You might ask, why would MSUM administrators cease the institute’s operations? It’s because Mark J. Perry, a scholar of the D.C.-based think tank named the American Enterprise Institute, has filed a complaint alleging violations of Title IX. MSUM’s institute is a recent target.
John Byrne of Poets & Quants quotes Perry: “There is a lot of female privilege and payback in higher education. They like the fact that they are given a disproportionate share of resources at universities.” The idea that our region’s women are the privileged ones when it comes to leadership would be funny if it wasn’t so destructive. But let’s dig further into the issues.
First, the language of Title IX is important: “No person in the United States shall, on the basis of sex, be excluded from participation in, be denied the benefits of, or be subjected to discrimination under any education program or activity receiving Federal financial assistance” (20 U.S. Code § 1681). The law also states that institutions aren’t required to grant preferential treatment to one sex merely to make up for an imbalance in participation in a program. Thus, it didn’t forbid the MSUM institute from having more female than male participants. However, the law also clarifies that such an imbalance can be used as potential evidence that sex-based discrimination may be occurring.
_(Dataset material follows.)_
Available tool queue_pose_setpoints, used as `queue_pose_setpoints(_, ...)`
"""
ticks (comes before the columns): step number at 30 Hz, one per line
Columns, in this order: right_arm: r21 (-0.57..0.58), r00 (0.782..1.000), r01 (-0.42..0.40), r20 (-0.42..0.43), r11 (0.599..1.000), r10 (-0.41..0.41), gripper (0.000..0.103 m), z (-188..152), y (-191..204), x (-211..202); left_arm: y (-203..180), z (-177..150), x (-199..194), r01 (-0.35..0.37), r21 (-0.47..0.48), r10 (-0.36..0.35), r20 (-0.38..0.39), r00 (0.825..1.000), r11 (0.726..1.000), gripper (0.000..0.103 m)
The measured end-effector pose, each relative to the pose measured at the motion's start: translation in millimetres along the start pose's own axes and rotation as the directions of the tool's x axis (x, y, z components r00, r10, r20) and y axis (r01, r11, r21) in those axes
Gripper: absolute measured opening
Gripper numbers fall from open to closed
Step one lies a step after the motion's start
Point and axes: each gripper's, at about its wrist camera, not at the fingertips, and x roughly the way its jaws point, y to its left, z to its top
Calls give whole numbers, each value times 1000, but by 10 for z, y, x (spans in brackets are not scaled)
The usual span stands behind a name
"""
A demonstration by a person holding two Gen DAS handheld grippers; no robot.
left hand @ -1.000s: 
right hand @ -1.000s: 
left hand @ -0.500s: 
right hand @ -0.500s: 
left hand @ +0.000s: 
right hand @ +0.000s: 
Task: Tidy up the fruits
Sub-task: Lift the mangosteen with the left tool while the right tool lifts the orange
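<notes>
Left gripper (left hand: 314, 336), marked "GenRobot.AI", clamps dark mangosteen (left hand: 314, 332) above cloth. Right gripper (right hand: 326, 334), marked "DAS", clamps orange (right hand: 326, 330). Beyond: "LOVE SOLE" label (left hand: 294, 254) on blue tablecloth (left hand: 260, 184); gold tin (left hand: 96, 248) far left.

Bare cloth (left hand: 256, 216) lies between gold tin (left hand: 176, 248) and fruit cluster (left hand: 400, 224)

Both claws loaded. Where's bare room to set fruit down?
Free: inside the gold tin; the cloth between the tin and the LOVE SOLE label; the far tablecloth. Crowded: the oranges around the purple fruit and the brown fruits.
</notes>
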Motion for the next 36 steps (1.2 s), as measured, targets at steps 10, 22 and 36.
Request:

Ultimately, MSUM decided not to fight Perry’s claim and to shutter the institute instead. It’s hard to say what the Office for Civil Rights would have decided, given that NEW Leadership Northern Lights has a nondiscrimination policy and takes care to give male applicants a fair shake. In reading about Perry's national efforts, he seems concerned about advertising for programs with high female participation. Perhaps the MSUM institute could have adjusted its advertising, but we’ll never know.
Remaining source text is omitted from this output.